‘Spam text menace is growing’Published 10:26am Friday, May 24, 2013
I was in third grade when I sent my first e-mail.
In a class full of about 30 students, my friend Caitlin and I were the only ones with the Internet.
Though our first messages consisted mainly of simple back and forth salutations, we thought we were the coolest kids in school. In a matter of 20-30 minutes, (anyone remember dial-up?) we could send a message across town. Mind you, this was before texting and cell phones had gained popularity – this was a big deal.
It cut days of transit time into a mere half hour, and best of all, it was free. You could send as many senseless messages as you wanted.
But these advantages soon lent themselves to a new form of an old menace.
Pre-internet, these sort of unsolicited mailings were limited – at least in theory. Postage was required even for the most inane mailings, so those responsible for these pesky piles of mail had to foot the bill. So while the four to five daily credit card applications, political mailings or catalogues once seemed like one of life’s major annoyances, this was pale in comparison to what the digital world had in store.
It didn’t take long for junk mail to go digital.
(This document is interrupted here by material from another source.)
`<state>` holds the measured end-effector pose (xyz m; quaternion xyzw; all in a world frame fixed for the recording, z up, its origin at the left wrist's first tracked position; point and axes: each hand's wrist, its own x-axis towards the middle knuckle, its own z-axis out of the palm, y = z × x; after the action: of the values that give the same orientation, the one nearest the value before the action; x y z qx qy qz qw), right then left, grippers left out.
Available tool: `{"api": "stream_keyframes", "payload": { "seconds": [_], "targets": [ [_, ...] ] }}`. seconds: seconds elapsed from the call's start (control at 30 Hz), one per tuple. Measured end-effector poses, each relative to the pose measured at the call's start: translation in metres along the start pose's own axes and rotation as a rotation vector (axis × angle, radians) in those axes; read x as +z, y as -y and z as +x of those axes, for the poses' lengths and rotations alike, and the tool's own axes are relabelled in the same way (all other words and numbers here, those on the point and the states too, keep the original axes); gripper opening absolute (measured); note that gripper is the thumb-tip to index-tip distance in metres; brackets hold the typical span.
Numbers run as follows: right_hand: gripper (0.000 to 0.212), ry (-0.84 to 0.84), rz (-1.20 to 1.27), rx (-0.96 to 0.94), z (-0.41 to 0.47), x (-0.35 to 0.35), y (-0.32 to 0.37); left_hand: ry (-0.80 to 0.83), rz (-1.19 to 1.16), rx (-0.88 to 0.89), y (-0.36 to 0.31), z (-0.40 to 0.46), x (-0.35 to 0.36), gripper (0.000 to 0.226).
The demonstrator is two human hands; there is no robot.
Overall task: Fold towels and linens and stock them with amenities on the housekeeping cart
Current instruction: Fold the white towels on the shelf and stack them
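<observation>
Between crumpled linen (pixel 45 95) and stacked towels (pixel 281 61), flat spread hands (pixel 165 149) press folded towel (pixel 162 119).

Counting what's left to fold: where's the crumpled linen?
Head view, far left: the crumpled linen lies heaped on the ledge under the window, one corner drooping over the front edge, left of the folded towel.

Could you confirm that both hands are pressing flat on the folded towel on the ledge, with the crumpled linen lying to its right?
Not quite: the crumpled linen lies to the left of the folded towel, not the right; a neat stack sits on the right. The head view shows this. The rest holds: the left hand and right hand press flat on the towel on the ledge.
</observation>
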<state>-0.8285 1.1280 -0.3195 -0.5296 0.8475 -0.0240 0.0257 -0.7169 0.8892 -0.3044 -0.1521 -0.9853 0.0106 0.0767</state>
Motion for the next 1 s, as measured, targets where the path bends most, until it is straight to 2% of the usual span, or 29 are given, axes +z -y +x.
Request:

And like a virus in a weakened host, it spread like wildfire.
The new digital form took on a new name – spam, like the equally undesirable canned meat bearing the same name.
According to Wikipedia, the term came into common usage due to a trend among early Internet users to send the word “Spam” ad absurdum on early message exchange sites such as bulletin boards. The resulting effect would push off every other user’s comments and cause a major annoyance. These early techno geeks apparently chose the term as a nod to a Monty Python Flying Circus sketch where a shrill-voiced restaurateur rambles off menu options to a customer – most of which contained Spam. Egg and Spam. Egg, bacon and Spam. Egg, bacon, sausage and Spam. You get the picture.
But it appears that Spam has made its way to a new medium – cell phones.
I have received six spam texts today. In fact, one has arrived since I began writing this column.
Federal law mandates that replying “stop” to these senders legally obligates them to remove you from the list, much like the landline Do Not Call List.
But the problem is this only applies to reputable spammers, if they can be described as such. I tried this method today, only to get an immediate reply from my cell phone provider saying “not a valid address.” Like many junk mailers or overseas telemarketers, the senders of this message claiming my nonexistent credit union bank account has been compromised are not playing by the rules.
Seeing how I just got yet another spam text, from the same fake credit union at that, I figured I would share what I learned today.
Next time you get one of these, forward the message to 7726 (it spells spam on your phone).
This lets cell phone providers know about the problem sender, who will in turn use this information to help curb this growing problem.
It only takes a few seconds. Once you forward the message, you will receive one immediately back. All you have to do is reply with the number that sent you the unwanted text in the body of the message, and you are done.
I know it takes less thumbwork to just hit delete. The spam text menace, however, is growing. This may very well help cellular providers stop this problem before it spirals out of control.
From someone who receives hundreds of spam e-mails per week, if I could go back in time to slay the e-mail spamming beast before it proliferated – trust me, I would.
Nelson is news editor for The Outlook.